▶ **WORK TASK**
Whenever a line of the records below contains the word "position", copy that line.

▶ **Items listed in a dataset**
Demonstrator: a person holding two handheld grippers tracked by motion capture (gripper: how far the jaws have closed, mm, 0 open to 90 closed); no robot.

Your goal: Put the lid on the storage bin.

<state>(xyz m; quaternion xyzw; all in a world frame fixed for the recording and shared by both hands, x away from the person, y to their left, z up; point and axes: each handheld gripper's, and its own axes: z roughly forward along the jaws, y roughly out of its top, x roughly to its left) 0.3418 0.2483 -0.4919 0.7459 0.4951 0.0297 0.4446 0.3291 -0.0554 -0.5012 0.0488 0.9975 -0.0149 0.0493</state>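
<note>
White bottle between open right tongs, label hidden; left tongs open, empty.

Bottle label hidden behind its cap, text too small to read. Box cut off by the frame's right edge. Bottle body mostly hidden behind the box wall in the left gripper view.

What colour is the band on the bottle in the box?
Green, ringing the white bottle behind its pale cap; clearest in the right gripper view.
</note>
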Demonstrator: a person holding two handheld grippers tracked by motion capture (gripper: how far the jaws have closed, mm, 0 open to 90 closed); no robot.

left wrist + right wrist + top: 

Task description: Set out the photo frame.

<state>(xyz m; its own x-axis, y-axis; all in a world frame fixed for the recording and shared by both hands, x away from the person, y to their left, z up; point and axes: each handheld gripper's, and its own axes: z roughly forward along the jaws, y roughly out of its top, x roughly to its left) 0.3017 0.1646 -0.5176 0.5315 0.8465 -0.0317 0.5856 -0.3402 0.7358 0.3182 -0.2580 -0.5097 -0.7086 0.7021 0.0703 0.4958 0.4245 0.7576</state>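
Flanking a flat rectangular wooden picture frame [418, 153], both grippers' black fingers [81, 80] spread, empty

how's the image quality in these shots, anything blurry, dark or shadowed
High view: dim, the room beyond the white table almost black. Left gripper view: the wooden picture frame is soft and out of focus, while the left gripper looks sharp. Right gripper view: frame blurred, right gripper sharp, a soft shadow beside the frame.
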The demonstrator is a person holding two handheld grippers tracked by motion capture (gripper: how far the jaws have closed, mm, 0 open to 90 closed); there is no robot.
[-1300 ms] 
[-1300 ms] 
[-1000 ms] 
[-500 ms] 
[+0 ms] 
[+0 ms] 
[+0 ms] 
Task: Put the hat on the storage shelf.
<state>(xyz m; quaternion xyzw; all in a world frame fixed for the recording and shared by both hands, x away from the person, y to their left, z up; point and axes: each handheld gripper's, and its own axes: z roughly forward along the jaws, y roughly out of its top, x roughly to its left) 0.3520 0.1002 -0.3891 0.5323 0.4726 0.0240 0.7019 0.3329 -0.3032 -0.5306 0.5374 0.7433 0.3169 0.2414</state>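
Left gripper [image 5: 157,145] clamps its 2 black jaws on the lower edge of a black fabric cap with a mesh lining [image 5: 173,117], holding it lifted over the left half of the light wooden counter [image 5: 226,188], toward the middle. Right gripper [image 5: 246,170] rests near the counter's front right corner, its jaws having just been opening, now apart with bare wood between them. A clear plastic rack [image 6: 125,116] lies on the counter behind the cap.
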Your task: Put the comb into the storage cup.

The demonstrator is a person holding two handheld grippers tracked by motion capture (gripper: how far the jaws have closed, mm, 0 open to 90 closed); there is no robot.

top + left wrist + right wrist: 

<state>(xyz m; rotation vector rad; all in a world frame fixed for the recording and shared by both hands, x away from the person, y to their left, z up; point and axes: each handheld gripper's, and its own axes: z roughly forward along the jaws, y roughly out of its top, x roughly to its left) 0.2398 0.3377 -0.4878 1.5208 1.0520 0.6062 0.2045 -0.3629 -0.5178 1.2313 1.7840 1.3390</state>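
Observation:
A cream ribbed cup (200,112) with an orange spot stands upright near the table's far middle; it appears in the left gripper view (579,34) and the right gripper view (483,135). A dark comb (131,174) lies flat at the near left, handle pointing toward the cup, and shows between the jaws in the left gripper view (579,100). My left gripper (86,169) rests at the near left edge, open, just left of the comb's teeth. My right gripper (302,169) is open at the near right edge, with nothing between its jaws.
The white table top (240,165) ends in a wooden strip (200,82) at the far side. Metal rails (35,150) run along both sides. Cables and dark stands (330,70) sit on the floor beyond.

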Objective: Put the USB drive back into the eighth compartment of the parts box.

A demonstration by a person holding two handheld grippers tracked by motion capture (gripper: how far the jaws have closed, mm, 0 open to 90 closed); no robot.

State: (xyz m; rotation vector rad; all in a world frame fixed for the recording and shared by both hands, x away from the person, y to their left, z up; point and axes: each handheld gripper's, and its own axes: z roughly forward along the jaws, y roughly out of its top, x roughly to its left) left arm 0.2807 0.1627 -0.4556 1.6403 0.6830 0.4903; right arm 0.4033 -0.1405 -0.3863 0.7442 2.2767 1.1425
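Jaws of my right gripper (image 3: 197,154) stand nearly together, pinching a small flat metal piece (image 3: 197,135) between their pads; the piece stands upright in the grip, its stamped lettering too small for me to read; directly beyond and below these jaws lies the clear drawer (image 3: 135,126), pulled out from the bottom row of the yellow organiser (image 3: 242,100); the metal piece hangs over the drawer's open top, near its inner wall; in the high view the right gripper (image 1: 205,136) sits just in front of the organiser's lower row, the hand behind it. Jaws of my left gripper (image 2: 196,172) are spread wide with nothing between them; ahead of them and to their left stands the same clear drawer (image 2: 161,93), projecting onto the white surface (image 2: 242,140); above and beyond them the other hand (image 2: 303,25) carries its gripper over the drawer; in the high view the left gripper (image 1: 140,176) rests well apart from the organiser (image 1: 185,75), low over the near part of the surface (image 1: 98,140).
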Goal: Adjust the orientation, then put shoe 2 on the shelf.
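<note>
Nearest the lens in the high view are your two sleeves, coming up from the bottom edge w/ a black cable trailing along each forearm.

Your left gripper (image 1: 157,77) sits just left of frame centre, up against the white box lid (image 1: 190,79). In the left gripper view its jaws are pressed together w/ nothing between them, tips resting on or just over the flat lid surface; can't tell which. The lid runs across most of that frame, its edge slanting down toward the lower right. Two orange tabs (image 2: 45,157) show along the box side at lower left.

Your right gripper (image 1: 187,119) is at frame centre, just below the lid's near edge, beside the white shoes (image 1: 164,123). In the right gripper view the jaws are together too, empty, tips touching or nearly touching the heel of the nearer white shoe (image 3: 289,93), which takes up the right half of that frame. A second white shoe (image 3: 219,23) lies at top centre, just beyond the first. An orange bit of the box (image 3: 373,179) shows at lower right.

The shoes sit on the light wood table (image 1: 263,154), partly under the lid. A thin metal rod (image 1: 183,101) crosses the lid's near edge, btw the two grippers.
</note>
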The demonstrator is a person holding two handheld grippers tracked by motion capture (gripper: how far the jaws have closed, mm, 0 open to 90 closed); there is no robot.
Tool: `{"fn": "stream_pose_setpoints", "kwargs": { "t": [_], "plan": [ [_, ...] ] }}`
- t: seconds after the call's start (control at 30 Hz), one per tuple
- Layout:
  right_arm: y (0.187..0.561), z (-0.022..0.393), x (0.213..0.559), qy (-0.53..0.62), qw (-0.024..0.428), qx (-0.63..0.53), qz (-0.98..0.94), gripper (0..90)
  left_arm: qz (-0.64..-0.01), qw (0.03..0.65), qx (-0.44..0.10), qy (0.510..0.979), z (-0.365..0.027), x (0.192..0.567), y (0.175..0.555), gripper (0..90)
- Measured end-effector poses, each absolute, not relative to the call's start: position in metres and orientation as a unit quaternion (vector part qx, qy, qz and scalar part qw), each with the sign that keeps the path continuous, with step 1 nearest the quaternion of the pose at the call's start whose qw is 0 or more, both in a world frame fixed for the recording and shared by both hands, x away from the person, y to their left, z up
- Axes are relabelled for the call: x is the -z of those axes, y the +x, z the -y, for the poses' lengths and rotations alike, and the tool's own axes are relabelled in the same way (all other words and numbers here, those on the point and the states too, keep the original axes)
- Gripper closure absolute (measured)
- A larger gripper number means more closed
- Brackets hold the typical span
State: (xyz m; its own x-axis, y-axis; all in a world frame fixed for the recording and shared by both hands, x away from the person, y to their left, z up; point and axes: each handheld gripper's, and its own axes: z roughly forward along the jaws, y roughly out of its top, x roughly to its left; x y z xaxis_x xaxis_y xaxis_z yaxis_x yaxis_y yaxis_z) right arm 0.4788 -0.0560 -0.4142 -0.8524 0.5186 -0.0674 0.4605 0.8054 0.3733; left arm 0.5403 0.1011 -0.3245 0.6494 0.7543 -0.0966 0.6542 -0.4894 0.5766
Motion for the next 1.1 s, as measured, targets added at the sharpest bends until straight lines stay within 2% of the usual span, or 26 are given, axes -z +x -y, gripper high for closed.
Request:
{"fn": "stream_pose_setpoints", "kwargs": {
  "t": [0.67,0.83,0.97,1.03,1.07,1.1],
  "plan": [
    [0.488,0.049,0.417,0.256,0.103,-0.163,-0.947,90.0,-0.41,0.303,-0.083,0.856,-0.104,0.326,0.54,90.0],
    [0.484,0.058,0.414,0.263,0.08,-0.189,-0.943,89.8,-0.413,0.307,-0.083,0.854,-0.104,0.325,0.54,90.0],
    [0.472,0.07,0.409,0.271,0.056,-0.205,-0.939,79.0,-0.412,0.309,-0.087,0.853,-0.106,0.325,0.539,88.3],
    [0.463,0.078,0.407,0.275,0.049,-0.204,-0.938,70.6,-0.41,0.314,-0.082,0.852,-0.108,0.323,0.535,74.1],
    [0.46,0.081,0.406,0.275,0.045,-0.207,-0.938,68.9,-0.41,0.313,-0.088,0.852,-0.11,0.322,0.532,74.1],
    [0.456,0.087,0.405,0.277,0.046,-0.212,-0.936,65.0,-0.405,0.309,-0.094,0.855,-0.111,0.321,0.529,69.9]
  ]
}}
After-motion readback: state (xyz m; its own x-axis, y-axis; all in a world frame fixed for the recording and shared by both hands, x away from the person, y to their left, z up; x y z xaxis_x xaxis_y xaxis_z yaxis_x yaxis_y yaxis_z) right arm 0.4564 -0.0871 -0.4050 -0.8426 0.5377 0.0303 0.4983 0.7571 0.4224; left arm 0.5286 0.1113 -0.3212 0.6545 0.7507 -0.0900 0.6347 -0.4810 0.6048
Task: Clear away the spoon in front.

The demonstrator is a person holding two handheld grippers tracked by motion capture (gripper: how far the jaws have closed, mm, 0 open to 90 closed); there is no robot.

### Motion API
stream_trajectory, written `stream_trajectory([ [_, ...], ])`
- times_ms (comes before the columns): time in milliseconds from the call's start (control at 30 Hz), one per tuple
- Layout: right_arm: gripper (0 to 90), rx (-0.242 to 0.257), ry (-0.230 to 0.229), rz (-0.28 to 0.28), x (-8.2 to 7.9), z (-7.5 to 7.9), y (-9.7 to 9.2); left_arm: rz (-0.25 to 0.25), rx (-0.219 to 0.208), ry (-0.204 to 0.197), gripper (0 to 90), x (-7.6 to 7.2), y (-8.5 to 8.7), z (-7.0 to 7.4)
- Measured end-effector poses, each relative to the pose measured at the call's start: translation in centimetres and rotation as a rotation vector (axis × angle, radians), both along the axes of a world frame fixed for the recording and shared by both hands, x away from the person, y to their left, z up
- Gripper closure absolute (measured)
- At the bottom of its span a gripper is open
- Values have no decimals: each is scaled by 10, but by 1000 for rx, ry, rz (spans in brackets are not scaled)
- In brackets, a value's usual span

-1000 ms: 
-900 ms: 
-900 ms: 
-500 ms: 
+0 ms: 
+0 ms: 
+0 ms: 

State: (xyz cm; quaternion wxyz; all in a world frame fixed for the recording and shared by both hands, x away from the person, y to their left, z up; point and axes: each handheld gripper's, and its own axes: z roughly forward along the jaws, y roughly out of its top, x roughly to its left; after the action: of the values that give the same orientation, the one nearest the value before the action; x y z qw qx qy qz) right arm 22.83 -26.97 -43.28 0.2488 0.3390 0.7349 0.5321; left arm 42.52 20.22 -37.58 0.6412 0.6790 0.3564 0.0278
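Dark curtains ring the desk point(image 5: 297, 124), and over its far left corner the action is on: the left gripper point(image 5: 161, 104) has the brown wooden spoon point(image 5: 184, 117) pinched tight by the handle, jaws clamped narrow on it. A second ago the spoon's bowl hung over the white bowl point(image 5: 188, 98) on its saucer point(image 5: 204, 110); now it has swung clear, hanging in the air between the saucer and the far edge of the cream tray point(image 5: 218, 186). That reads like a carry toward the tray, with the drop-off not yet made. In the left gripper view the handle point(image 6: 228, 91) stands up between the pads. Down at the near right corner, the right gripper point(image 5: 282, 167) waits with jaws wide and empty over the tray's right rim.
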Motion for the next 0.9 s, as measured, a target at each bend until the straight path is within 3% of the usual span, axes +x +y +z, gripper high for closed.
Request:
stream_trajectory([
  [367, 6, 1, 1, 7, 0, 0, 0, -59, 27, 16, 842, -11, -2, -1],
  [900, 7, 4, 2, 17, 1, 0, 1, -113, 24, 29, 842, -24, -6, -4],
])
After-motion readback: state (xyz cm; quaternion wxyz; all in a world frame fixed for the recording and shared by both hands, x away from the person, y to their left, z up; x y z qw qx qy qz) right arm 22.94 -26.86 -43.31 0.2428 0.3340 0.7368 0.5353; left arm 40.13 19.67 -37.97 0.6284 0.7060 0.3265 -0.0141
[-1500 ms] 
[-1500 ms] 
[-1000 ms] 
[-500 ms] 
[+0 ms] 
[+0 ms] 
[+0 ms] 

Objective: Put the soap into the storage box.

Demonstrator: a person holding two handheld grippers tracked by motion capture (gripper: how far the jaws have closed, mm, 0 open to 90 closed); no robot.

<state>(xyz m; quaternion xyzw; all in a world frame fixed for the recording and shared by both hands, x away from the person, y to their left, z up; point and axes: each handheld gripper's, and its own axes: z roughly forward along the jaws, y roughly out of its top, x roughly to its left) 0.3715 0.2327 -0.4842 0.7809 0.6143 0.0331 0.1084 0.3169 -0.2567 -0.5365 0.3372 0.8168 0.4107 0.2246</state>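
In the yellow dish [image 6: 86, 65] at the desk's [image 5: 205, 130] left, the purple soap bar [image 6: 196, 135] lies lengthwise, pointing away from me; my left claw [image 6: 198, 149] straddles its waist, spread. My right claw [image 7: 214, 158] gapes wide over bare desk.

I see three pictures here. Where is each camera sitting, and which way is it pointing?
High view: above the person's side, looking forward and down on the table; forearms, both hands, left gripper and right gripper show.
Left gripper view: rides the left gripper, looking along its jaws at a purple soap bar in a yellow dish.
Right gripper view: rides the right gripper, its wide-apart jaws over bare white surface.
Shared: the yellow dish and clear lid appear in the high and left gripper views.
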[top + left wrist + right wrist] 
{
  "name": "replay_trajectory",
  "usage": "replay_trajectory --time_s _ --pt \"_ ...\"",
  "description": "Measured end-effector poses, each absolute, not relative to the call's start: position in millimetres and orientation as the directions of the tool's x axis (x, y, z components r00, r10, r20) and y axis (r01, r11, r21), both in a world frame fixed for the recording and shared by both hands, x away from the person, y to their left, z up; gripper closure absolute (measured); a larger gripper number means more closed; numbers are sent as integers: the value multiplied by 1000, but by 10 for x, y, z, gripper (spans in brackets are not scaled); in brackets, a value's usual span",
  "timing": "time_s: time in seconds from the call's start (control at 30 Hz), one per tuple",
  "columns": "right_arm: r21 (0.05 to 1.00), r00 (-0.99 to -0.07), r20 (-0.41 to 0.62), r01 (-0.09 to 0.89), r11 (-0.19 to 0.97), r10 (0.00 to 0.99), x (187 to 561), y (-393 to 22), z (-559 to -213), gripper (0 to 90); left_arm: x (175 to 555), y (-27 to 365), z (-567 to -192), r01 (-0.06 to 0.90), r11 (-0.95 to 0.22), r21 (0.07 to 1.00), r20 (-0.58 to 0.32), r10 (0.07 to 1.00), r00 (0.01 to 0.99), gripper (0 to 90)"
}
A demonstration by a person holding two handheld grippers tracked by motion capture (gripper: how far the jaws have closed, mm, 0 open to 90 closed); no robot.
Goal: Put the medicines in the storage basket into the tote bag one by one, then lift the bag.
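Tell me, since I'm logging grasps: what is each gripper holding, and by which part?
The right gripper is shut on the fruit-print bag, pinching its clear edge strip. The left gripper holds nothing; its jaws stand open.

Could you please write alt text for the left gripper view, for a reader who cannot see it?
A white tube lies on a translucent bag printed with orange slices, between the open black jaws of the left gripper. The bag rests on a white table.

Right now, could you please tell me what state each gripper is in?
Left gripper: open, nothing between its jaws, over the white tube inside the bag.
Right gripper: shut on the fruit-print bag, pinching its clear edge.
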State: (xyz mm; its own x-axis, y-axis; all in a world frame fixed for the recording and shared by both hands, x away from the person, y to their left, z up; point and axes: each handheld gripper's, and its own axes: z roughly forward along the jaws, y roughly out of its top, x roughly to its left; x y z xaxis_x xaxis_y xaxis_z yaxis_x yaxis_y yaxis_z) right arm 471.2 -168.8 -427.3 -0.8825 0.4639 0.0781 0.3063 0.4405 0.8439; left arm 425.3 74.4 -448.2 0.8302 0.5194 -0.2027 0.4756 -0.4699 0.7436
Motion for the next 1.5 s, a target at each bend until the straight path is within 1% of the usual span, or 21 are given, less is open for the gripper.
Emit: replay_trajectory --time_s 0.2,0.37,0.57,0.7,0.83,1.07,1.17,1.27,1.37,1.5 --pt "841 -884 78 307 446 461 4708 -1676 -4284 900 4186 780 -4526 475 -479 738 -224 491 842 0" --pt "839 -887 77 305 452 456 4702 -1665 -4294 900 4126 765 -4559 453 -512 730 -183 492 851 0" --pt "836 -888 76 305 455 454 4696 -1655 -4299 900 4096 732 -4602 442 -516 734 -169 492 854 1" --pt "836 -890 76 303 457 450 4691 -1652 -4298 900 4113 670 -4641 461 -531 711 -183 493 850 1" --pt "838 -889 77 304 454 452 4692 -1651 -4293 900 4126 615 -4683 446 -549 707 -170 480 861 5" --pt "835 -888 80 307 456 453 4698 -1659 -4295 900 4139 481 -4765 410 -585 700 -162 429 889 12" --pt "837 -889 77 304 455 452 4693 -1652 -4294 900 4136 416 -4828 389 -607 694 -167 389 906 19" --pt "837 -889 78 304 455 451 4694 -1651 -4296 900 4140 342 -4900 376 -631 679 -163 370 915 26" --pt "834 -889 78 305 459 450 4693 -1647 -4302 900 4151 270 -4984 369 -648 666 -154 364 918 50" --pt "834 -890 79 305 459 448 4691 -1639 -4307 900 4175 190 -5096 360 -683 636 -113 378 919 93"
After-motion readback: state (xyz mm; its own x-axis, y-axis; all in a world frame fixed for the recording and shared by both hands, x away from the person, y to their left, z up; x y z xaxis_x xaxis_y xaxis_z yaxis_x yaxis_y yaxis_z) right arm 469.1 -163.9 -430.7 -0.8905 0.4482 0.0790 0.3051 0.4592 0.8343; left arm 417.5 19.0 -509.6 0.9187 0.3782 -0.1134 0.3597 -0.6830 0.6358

▶ **ANSWER TO THE PROBLEM**
- Measured end-effector poses, each absolute, not relative to the call's start: position in metres and orientation as a unit quaternion (vector part qx, qy, qz and scalar part qw), each with the sign that keeps the path continuous, with step 1 nearest the quaternion of the pose at the call's start whose qw is 0 or more, both in a world frame fixed for the recording and shared by both hands, x away from the person, y to their left, z up
  "description": "Measured end-effector poses, each absolute, not relative to the call's start: position in millimetres and orientation as the directions of the tool's x axis (x, y, z components r00, r10, r20) and y axis (r01, r11, r21), both in a world frame fixed for the recording and shared by both hands, x away from the person, y to their left, z up; gripper closure absolute (measured); a larger gripper number means more closed; numbers are sent as integers: the value multiplied by 1000, but by 10 for x, y, z, gripper (spans in brackets are not scaled); in brackets, a value's usual span",

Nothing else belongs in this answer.